**Activity:**
Check every line below for the word "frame" and copy the ones that have it.

───── Data below

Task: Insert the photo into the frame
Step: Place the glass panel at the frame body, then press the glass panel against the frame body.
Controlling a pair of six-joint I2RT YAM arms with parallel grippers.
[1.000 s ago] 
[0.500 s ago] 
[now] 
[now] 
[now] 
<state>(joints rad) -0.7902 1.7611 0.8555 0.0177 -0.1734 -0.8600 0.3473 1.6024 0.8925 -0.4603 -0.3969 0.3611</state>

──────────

**Result of the task:**
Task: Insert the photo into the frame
Step: Place the glass panel at the frame body, then press the glass panel against the frame body.

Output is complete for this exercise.